4. A pillow as recited in claim 3, wherein said second chamfer portion of said pillow extends only part way between said continuous inside and outside walls, and only part way down from said continuous upper support surface toward said continuous lower surface of said pillow.
5. For a pregnant, over weight, back-pain suffering, sleep apnea suffering, and sciatica suffering person having an abdomen, an upper-abdominal region, a lower-chest region, first and second side-abdominal regions and a pelvic region, a pillow for said person to lie prone upon, comprising:
an aperture extending through said pillow and sized to receive therein a substantial portion of said abdomen of said person, said aperture defined by at least first, second and third support structures of said pillow, wherein:
said first support structure extends substantially transversely across said lower-chest region and said upper-abdominal region of said person;
said second support structure has first and second ends and extends from said first end thereof, located at a first end of said first support structure, in a substantially longitudinal direction along said first side-abdominal region of said person, to said second end thereof so as to end proximate to said pelvic region of said person; and
said third support structure has first and second ends and extends from said first end thereof, located at a second end of said first support structure, in a substantially longitudinal direction along said second side-abdominal region of said person, to said second end thereof so as to end proximate to said pelvic region of said person;
wherein said first, second and third support structures are continuously formed, creating a continuous upper support surface and a continuous outside wall and a continuout inside wall continuous outside wall and a continuous inside wall;
a thickness defined between said continuous upper support surface and said continuous lower surface; and
a chamfer portion located along said first support structure
wherein said person, lying prone on said pillow with said substantial portion of said abdomen positioned substantially within said aperture, is supported along said continuous upper support surface by said first, second and third support structures of said pillow.
6. A pillow as recited in claim 5, wherein said chamfer portion of said pillow extends only part way between said continuous inside and outside walls, and only part way down from said continuous upper support surface toward said continuous lower surface of said pillow.
Description

This application is a continuation-in-part of application Ser. No. 29/062,009, filed Nov. 5, 1996, now U.S. Design Pat. No. 397,576.

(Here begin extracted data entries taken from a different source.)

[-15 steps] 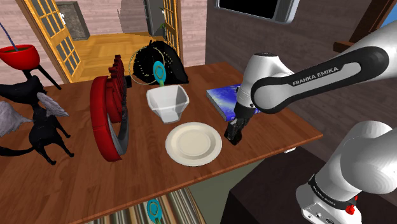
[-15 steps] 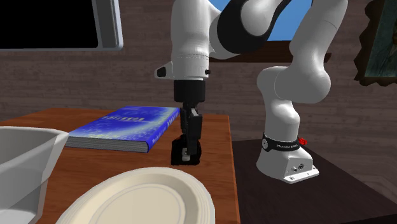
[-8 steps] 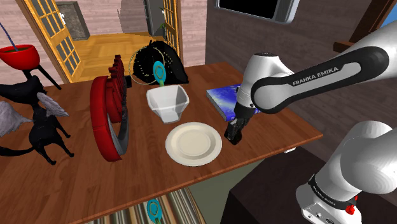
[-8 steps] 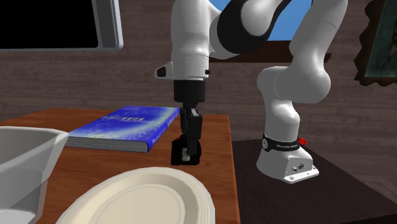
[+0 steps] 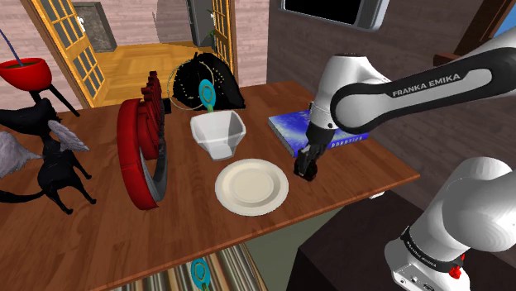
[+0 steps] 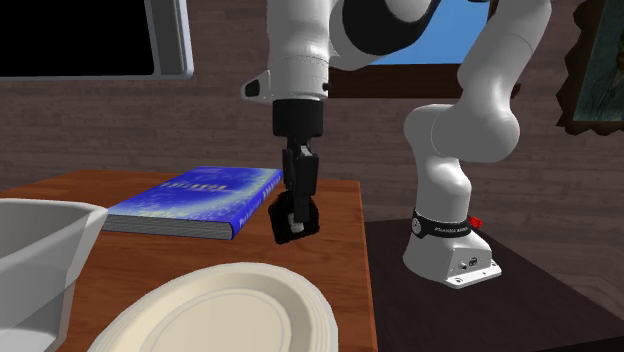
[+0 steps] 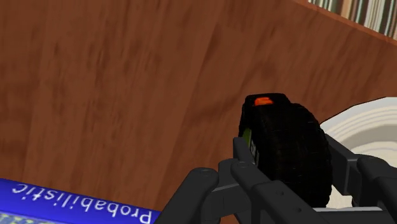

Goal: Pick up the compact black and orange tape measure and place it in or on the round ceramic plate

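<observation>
Lifted since a second ago: hand and load are up off the bench (image 6: 340, 262), where earlier the load sat on the wood. A gap now shows beneath it in the second exterior view.

- Fingers (image 7: 235, 173) clamped on the tape measure (image 7: 286, 149), one to each side of its black body. Orange button (image 7: 263, 100) on the end facing away from the hand.
- Tape measure (image 6: 292, 222) hangs slightly tilted, clear of the bench, just beside the near corner of the blue book (image 6: 195, 200).
- Round cream plate (image 5: 252, 186) lies near, toward the shoulder view's left of the load. It has nothing on it.
- White bowl (image 5: 219, 134) stands behind the plate, apart from it. Red curved object and black animal figures are farther along the bench.

Progress, as judged: grasp made, lift begun. Left to do: carry across to the plate, lower, let go. Roughly the halfway mark.

Hard to make out:
- Shoulder view: fingers and tape measure merge into one dark shape, and lift height is not readable there.
- Wrist view: lower part of the tape measure sits behind the fingers. Plate (image 7: 372, 127) is cut off at the edge, as is the book title.
- Second exterior view: plate (image 6: 215, 310) and bowl are cropped by the frame.
</observation>
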Controlling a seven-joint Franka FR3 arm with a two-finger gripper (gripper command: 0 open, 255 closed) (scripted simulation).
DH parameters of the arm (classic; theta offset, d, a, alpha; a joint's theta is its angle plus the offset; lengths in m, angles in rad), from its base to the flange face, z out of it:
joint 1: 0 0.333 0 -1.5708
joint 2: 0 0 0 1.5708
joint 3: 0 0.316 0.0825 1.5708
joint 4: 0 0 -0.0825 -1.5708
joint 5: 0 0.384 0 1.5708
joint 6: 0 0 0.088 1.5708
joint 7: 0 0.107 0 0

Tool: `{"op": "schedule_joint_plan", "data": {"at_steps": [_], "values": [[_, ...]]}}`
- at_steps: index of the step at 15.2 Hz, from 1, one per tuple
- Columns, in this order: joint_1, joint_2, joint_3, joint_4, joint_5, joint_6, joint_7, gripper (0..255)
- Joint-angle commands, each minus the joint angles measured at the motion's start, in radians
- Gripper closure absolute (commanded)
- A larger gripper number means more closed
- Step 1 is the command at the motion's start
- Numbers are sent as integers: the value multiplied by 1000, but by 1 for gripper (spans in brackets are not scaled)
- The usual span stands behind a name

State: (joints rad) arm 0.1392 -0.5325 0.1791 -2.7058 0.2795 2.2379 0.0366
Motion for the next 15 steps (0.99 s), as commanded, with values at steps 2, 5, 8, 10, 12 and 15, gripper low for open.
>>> {"op": "schedule_joint_plan", "data": {"at_steps": [2, 5, 8, 10, 12, 15], "values": [[-3, -24, -5, 26, -8, -51, 7, 255], [-6, -44, -9, 54, -16, -98, 13, 255], [-8, -61, -13, 84, -22, -144, 20, 255], [-3, -30, 3, 115, -19, -141, 40, 255], [5, 37, 36, 171, -14, -123, 78, 255], [12, 138, 84, 262, -19, -103, 137, 255]]}}
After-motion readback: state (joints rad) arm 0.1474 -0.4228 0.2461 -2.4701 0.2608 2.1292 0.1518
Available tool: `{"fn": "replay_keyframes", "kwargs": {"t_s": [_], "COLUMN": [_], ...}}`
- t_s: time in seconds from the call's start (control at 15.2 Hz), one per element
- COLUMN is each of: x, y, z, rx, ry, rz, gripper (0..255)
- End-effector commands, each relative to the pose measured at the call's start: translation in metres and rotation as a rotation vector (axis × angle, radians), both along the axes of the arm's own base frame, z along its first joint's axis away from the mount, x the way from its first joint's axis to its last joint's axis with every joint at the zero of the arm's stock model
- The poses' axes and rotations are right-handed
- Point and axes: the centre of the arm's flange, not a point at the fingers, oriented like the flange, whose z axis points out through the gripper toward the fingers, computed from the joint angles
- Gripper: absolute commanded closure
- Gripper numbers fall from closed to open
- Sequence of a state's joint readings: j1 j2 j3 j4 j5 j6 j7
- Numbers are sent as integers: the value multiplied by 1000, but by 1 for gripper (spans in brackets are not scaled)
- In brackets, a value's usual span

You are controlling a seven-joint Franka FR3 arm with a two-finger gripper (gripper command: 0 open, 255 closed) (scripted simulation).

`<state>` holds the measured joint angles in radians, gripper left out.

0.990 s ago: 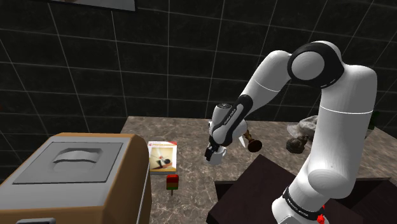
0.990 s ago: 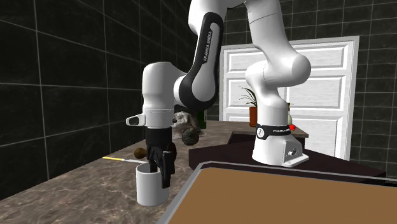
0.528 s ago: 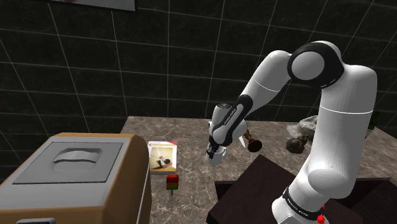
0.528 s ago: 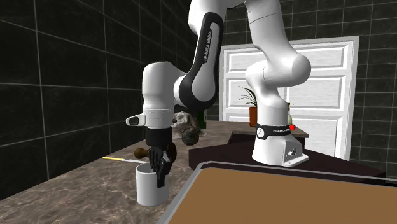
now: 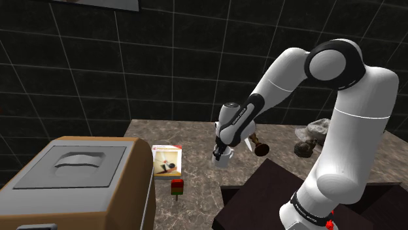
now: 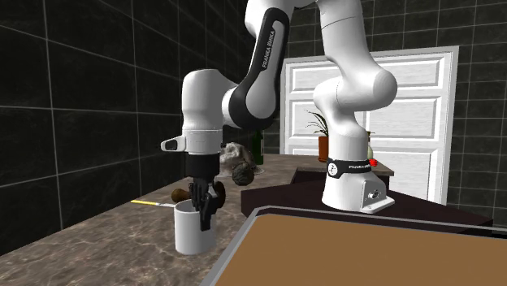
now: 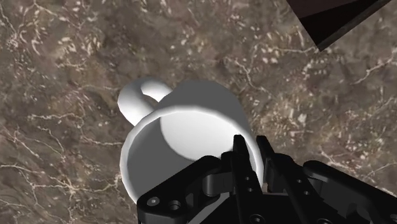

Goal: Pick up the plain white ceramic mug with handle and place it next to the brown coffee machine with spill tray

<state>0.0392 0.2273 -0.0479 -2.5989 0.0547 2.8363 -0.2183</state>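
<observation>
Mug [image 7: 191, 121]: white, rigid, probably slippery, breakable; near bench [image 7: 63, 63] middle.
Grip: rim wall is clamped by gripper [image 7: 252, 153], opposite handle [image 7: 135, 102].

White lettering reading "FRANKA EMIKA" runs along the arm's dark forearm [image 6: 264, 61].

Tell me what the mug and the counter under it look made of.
The mug: plain white, smooth, softly shaded, possibly glazed ceramic, though the render leaves it open. The counter: polished brown stone, marble-like, going by its pale veins.
</observation>
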Motion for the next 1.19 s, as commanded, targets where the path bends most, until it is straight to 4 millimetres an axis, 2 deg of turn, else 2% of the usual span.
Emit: {"fn": "replay_keyframes", "kwargs": {"t_s": [0.0,1.12], "x": [1,1], "y": [0,0], "z": [11,101], "rx": [0,0], "ry": [0,0], "rz": [0,0], "gripper": [255,255]}}
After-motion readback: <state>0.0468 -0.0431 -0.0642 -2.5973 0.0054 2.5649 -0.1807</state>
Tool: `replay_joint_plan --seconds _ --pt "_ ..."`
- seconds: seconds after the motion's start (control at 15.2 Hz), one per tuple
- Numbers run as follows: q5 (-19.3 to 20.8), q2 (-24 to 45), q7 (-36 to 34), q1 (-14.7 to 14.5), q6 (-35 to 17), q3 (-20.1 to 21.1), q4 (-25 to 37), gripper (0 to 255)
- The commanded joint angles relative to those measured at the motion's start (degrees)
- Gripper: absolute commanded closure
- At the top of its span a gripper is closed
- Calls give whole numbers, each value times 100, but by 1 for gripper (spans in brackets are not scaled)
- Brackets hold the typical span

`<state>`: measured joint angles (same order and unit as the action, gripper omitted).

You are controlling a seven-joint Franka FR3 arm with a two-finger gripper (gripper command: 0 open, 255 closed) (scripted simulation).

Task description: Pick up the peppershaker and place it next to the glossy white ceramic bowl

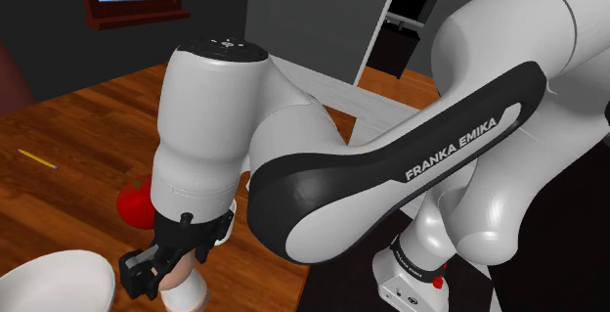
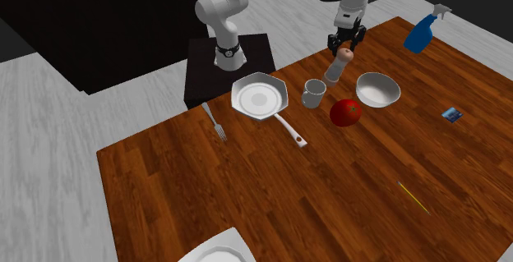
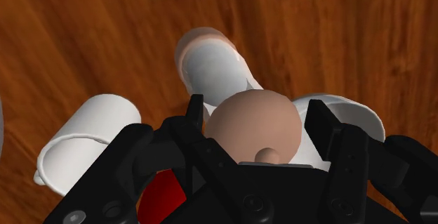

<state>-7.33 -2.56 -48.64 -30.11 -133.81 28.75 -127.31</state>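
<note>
**Gripper over pepper shaker, fingers apart**

The gripper (image 3: 256, 108) is seen lowered over the one pepper shaker (image 2: 335, 70). The black fingers (image 3: 194, 114) are spread to either side of its brown round cap. A thin gap is noted at one finger, so no grasp is recorded.

The shaker, with a whitish body, is seen upright on the wooden table (image 2: 247, 186). It is close to the edge beside the stand (image 2: 205, 75), between one white mug (image 2: 313, 94) and one white bowl (image 2: 393, 96), and apart from both.

Also counted on the table:
- one red fruit (image 2: 345, 112), just beside the bowl
- one white octagonal pan (image 2: 259, 98)
- one fork (image 2: 215, 121)
- one blue spray bottle (image 2: 423, 33), near a far corner
- one yellow pencil (image 2: 413, 197)
- one small blue item (image 2: 450, 115)
</note>
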Motion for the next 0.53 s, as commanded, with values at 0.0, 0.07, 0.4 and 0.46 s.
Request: replay_joint_plan --seconds 0.0,0.07,0.4,0.46 --pt "3 5 -2 0 -8 0 0 255" --pt "3 5 -2 0 -8 0 0 255" --pt "3 5 -2 0 -8 1 -1 0" --pt "3 5 -2 0 -9 1 -1 0"
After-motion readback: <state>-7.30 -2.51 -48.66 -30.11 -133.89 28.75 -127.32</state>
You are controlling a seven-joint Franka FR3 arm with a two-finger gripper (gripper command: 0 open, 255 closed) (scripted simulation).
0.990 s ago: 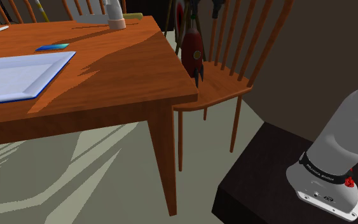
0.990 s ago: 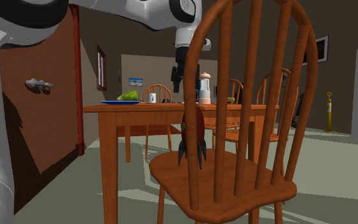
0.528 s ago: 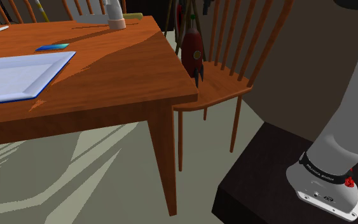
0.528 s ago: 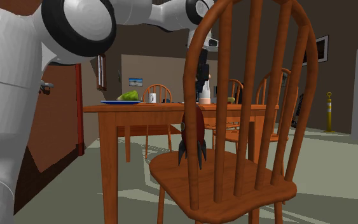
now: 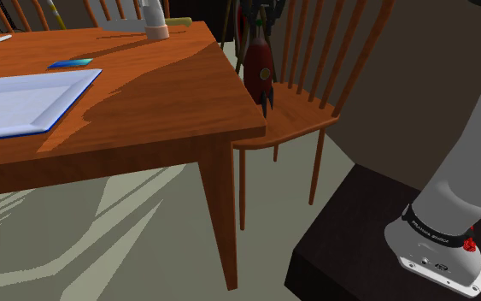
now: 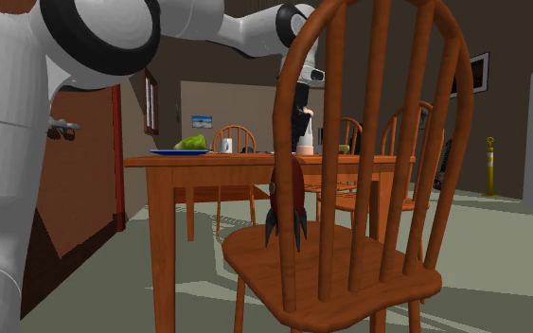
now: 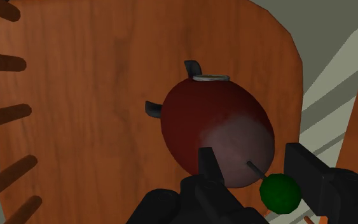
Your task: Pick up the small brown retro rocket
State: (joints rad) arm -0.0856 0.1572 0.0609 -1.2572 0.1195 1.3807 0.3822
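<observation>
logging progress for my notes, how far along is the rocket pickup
Done: the gripper is lined up above the dark red rocket, which stands upright on the chair seat. In hand: the open fingers sit on either side of its green tip, with nothing gripped yet. Left: lower onto the body, close, then lift.

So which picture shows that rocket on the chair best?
The shoulder view: the rocket stands upright on the chair seat, body and fins clear. The second exterior view has it partly behind chair spindles; the wrist view looks down on its nose, the open gripper either side of its green tip.
</observation>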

BACKGROUND OF THE INVENTION

This invention relates to the field of pillows, and more particularly, to the field of abdominal support pillows for pregnant women, over weight people and otherwise regular people who suffer from back pain.

Citizens of the United States spend eleven percent of the nation's gross national product on hospital and medical care. The United States has more doctors and hospitals that nearly any other industrialized nation, and yet the United Nations World Health Organization continually rates the population of the United States as having one of the lowest general health indexes in the world.

The symptoms of bad health and poor physical condition are the end result of the body's inability to function properly. Currently, if you are a pregnant woman, an obese person, an athlete, an individual who suffers from back pain, sleep apnea, snoring or sciatica, your ability to lay on your stomach is greatly diminished. The posture that is assumed during pregnancy, or in the obese, creates hyper-extension in the low back region, causing jamming of the thoracolumbar facets, posterior narrowing of the disc space and myospasms in the erector spinae muscles. Sciatica, and lower back pain, are usually caused by misalignment of bones, nerve interference and vertebral subluxation.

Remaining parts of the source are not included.